**TASK PROMPT:** Emit the entire listing verbatim.

[Start of Attachment]

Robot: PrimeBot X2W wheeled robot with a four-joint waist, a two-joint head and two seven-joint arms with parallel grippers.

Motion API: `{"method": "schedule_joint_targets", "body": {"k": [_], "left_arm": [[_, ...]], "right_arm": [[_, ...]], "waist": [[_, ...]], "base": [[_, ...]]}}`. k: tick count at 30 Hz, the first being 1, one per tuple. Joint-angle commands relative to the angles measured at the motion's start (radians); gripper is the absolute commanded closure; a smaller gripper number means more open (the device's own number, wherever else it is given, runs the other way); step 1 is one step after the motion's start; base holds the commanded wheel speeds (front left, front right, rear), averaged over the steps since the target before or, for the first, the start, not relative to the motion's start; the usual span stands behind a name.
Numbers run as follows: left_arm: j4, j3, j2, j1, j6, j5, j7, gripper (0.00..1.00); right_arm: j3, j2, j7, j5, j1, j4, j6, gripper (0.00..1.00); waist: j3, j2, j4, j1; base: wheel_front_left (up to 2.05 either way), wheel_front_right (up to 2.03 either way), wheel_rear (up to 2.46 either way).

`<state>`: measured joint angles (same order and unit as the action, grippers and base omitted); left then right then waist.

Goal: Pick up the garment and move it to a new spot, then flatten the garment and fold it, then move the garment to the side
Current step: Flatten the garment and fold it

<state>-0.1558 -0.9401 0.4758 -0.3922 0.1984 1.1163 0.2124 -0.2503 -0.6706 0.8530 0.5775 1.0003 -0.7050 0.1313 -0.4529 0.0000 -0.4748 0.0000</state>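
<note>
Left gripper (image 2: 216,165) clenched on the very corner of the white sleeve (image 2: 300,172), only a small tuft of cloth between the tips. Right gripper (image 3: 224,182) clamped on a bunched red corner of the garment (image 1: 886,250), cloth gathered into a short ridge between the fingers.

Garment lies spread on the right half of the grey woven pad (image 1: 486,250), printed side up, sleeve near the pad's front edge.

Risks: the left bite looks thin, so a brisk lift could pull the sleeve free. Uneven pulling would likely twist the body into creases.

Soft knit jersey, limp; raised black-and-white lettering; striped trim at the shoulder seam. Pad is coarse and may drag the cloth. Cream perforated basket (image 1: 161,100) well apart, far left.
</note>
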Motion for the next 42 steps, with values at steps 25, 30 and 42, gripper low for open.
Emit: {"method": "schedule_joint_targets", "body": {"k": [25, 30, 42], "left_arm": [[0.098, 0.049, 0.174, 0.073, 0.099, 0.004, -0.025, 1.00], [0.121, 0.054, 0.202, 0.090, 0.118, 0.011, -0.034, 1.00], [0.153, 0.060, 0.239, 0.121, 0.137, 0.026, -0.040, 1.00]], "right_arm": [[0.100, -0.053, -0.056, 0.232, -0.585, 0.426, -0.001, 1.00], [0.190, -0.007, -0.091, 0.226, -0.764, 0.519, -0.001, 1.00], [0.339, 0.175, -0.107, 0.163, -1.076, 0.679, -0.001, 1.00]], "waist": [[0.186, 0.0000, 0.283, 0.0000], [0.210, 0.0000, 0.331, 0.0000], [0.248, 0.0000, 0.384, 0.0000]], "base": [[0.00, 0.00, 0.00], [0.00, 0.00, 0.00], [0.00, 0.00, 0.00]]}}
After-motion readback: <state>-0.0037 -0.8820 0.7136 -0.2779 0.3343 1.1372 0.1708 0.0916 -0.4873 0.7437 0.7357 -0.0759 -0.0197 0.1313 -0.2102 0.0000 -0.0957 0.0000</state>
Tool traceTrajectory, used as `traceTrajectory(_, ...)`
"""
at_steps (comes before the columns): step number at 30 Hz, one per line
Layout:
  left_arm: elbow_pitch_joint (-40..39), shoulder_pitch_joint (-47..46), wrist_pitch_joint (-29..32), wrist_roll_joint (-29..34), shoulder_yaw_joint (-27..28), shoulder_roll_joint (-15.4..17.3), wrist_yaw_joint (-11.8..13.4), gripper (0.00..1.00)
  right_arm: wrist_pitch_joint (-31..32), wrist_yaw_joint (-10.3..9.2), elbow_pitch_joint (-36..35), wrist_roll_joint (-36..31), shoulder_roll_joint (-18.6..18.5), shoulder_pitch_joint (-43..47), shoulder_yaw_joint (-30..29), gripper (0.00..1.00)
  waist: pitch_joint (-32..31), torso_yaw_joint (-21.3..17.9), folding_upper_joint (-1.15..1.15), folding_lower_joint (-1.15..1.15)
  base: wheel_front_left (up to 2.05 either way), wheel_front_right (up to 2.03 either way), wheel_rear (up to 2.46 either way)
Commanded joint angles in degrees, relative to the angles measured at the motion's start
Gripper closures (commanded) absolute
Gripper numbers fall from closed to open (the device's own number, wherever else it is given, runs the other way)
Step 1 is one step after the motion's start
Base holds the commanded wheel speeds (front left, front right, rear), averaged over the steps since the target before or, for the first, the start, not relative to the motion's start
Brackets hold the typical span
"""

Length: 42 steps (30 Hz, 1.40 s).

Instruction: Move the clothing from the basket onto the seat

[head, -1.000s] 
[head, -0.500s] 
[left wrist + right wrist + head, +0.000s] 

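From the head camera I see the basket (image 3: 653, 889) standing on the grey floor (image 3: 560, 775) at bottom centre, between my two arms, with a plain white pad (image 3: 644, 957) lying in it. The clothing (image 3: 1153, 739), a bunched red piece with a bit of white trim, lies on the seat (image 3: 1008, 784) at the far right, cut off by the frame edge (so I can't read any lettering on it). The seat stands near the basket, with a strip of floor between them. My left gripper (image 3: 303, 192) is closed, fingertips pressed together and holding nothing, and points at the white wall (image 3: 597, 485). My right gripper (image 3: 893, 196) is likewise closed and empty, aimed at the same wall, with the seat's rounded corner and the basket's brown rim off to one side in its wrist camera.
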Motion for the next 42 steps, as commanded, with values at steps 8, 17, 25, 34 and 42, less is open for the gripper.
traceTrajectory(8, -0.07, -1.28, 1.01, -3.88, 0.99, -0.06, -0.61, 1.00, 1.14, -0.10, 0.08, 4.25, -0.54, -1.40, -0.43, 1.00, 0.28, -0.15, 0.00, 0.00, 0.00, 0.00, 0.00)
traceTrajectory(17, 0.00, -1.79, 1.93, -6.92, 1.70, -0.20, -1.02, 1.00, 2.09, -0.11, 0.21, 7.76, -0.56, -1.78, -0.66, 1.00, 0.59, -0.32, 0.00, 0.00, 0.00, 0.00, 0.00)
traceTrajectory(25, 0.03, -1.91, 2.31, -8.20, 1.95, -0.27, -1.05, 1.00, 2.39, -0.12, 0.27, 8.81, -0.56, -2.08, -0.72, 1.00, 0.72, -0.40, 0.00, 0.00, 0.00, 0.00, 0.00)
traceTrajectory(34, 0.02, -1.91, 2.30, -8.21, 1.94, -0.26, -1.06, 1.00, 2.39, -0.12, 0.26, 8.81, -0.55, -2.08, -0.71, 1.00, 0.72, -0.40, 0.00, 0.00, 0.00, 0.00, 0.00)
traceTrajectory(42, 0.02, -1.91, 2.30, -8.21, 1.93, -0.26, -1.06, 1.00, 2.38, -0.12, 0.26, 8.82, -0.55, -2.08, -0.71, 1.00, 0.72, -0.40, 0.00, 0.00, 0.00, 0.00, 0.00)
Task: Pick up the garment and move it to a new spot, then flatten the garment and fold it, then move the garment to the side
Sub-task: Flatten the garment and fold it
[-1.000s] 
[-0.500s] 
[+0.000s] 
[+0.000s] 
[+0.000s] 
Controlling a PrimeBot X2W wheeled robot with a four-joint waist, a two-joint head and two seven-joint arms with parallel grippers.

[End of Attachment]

**OUTPUT FOR THIS EXERCISE:**
Robot: PrimeBot X2W wheeled robot with a four-joint waist, a two-joint head and two seven-joint arms with parallel grippers.

Motion API: `{"method": "schedule_joint_targets", "body": {"k": [_], "left_arm": [[_, ...]], "right_arm": [[_, ...]], "waist": [[_, ...]], "base": [[_, ...]]}}`. k: tick count at 30 Hz, the first being 1, one per tuple. Joint-angle commands relative to the angles measured at the motion's start (radians); gripper is the absolute commanded closure; a smaller gripper number means more open (the device's own number, wherever else it is given, runs the other way); step 1 is one step after the motion's start; base holds the commanded wheel speeds (front left, front right, rear), averaged over the steps since the target before or, for the first, the start, not relative to the motion's start; the usual span stands behind a name.
Numbers run as follows: left_arm: j4, j3, j2, j1, j6, j5, j7, gripper (0.00..1.00); right_arm: j3, j2, j7, j5, j1, j4, j6, gripper (0.00..1.00); waist: j3, j2, j4, j1; base: wheel_front_left (up to 2.05 either way), wheel_front_right (up to 2.03 either way), wheel_rear (up to 2.46 either way).

`<state>`: measured joint angles (same order and unit as the action, grippers and base omitted); left then right then waist.

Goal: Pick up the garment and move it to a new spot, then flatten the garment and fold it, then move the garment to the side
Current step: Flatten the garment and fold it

<state>-0.1558 -0.9401 0.4758 -0.3922 0.1984 1.1163 0.2124 -0.2503 -0.6706 0.8530 0.5775 1.0003 -0.7050 0.1313 -0.4529 0.0000 -0.4748 0.0000</state>
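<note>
Left gripper (image 2: 216,165) clenched on the very corner of the white sleeve (image 2: 300,172), only a small tuft of cloth between the tips. Right gripper (image 3: 224,182) clamped on a bunched red corner of the garment (image 1: 886,250), cloth gathered into a short ridge between the fingers.

Garment lies spread on the right half of the grey woven pad (image 1: 486,250), printed side up, sleeve near the pad's front edge.

Risks: the left bite looks thin, so a brisk lift could pull the sleeve free. Uneven pulling would likely twist the body into creases.

Soft knit jersey, limp; raised black-and-white lettering; striped trim at the shoulder seam. Pad is coarse and may drag the cloth. Cream perforated basket (image 1: 161,100) well apart, far left.
</note>
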Motion for the next 42 steps, with values at steps 25, 30 and 42, gripper low for open.
Emit: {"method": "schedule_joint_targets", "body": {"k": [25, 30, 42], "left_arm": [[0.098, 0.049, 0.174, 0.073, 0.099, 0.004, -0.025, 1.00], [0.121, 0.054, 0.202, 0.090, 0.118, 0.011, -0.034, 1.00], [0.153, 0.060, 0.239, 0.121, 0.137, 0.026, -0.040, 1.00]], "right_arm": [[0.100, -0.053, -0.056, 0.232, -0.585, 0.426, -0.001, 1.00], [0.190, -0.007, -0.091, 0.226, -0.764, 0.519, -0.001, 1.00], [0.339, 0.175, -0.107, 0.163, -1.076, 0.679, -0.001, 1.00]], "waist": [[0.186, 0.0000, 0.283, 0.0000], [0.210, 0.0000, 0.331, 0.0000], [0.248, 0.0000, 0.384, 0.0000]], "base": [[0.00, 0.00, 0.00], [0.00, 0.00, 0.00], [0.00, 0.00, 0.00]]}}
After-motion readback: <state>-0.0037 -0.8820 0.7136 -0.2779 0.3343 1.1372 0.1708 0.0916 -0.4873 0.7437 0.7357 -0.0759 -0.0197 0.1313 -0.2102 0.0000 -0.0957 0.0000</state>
Tool traceTrajectory, used as `traceTrajectory(_, ...)`
"""
at_steps (comes before the columns): step number at 30 Hz, one per line
Layout:
  left_arm: elbow_pitch_joint (-40..39), shoulder_pitch_joint (-47..46), wrist_pitch_joint (-29..32), wrist_roll_joint (-29..34), shoulder_yaw_joint (-27..28), shoulder_roll_joint (-15.4..17.3), wrist_yaw_joint (-11.8..13.4), gripper (0.00..1.00)
  right_arm: wrist_pitch_joint (-31..32), wrist_yaw_joint (-10.3..9.2), elbow_pitch_joint (-36..35), wrist_roll_joint (-36..31), shoulder_roll_joint (-18.6..18.5), shoulder_pitch_joint (-43..47), shoulder_yaw_joint (-30..29), gripper (0.00..1.00)
  waist: pitch_joint (-32..31), torso_yaw_joint (-21.3..17.9), folding_upper_joint (-1.15..1.15), folding_lower_joint (-1.15..1.15)
  base: wheel_front_left (up to 2.05 either way), wheel_front_right (up to 2.03 either way), wheel_rear (up to 2.46 either way)
Commanded joint angles in degrees, relative to the angles measured at the motion's start
Gripper closures (commanded) absolute
Gripper numbers fall from closed to open (the device's own number, wherever else it is given, runs the other way)
Step 1 is one step after the motion's start
Base holds the commanded wheel speeds (front left, front right, rear), averaged over the steps since the target before or, for the first, the start, not relative to the motion's start
Brackets hold the typical span
"""

Length: 42 steps (30 Hz, 1.40 s).

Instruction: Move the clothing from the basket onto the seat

[head, -1.000s] 
[head, -0.500s] 
[left wrist + right wrist + head, +0.000s] 

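From the head camera I see the basket (image 3: 653, 889) standing on the grey floor (image 3: 560, 775) at bottom centre, between my two arms, with a plain white pad (image 3: 644, 957) lying in it. The clothing (image 3: 1153, 739), a bunched red piece with a bit of white trim, lies on the seat (image 3: 1008, 784) at the far right, cut off by the frame edge (so I can't read any lettering on it). The seat stands near the basket, with a strip of floor between them. My left gripper (image 3: 303, 192) is closed, fingertips pressed together and holding nothing, and points at the white wall (image 3: 597, 485). My right gripper (image 3: 893, 196) is likewise closed and empty, aimed at the same wall, with the seat's rounded corner and the basket's brown rim off to one side in its wrist camera.
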Motion for the next 42 steps, as commanded, with values at steps 8, 17, 25, 34 and 42, less is open for the gripper.
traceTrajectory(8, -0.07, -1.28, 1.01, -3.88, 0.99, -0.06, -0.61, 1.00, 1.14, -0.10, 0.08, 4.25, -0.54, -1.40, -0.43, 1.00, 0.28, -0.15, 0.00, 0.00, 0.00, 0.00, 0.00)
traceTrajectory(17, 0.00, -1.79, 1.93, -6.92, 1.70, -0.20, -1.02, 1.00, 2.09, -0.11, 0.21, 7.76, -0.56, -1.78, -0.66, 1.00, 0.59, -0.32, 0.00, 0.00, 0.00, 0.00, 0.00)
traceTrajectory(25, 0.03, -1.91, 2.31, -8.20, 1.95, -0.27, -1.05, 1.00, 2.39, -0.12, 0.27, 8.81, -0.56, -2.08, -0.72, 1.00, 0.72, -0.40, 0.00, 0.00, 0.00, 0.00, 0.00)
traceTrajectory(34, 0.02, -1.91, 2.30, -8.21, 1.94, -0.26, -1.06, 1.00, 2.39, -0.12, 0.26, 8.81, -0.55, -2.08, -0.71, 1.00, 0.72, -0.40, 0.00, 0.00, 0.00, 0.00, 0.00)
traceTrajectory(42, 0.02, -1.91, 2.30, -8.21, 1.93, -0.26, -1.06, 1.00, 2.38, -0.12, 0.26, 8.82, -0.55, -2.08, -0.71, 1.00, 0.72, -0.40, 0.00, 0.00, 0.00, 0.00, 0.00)
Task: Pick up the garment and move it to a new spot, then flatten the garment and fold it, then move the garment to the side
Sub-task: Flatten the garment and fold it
[-1.000s] 
[-0.500s] 
[+0.000s] 
[+0.000s] 
[+0.000s] 
Controlling a PrimeBot X2W wheeled robot with a four-joint waist, a two-joint head and two seven-joint arms with parallel grippers.

The exercise has been answered completely.